▸ **TASK TO CARRY OUT**
Which lines run from the one containing "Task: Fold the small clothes" through the end of the material? Transcribe them word for word, and only them.

▸ **GIVEN MATERIAL**
· · · · · · ·

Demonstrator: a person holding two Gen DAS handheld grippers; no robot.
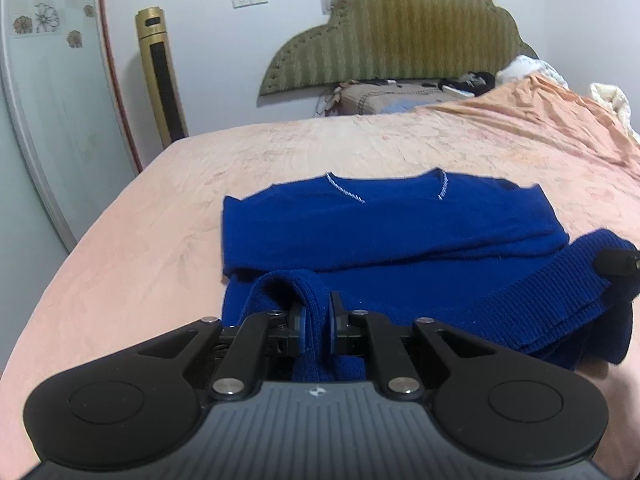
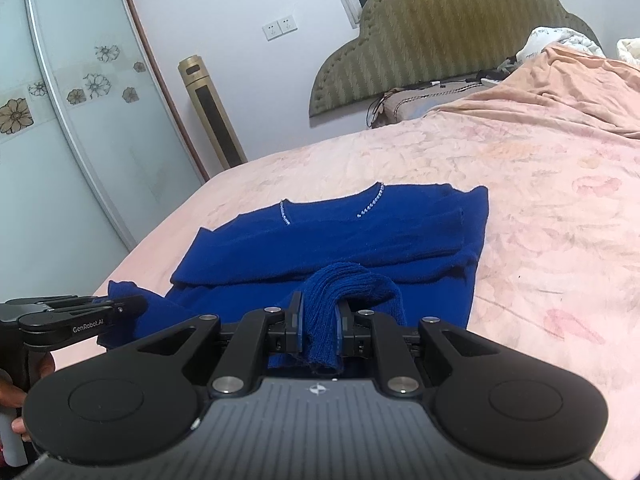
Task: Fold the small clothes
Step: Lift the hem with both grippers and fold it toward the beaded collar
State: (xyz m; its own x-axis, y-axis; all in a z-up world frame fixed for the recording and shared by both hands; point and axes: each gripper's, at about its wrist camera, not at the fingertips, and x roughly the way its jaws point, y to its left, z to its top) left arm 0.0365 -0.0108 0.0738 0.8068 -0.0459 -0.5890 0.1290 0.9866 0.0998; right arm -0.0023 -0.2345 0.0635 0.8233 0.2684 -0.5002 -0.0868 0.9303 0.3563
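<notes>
Nearest in the left wrist view, the left gripper is clamped on a bunched fold of the sweater, the ribbed blue knit pinched tight between its pads; below the pads the cloth drops behind the gripper body and is lost from sight. The right gripper likewise pinches a thick gathered wad of the ribbed hem, which humps up over its right finger. In the right wrist view a hand on the left gripper's handle is cut off by the frame edge; in the left wrist view only the tip of the right gripper shows, at the far right, with cloth draped round it. Beyond the grippers the sweater lies on the bed, its near edge lifted, its sleeves folded across the body, its neckline with a pale trim pointing toward the headboard. How many layers lie under the sleeves cannot be made out. A rumpled blanket hides the bed's far right. Small dark items at the headboard are too blurred to name.
</notes>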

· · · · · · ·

▸ **TASK SOLUTION**
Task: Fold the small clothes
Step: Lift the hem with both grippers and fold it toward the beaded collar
State: (xyz m; its own x-axis, y-axis; all in a z-up world frame fixed for the recording and shared by both hands; point and axes: each gripper's, at about its wrist camera, not at the fingertips, and x roughly the way its jaws point, y to its left, z to its top) left arm 0.0365 -0.0108 0.0738 0.8068 -0.0459 -0.5890 0.1290 0.9866 0.0998; right arm -0.0023 -0.2345 0.0635 0.8233 0.2684 -0.5002 -0.0868 0.9303 0.3563
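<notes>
Nearest in the left wrist view, the left gripper is clamped on a bunched fold of the sweater, the ribbed blue knit pinched tight between its pads; below the pads the cloth drops behind the gripper body and is lost from sight. The right gripper likewise pinches a thick gathered wad of the ribbed hem, which humps up over its right finger. In the right wrist view a hand on the left gripper's handle is cut off by the frame edge; in the left wrist view only the tip of the right gripper shows, at the far right, with cloth draped round it. Beyond the grippers the sweater lies on the bed, its near edge lifted, its sleeves folded across the body, its neckline with a pale trim pointing toward the headboard. How many layers lie under the sleeves cannot be made out. A rumpled blanket hides the bed's far right. Small dark items at the headboard are too blurred to name.
</notes>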

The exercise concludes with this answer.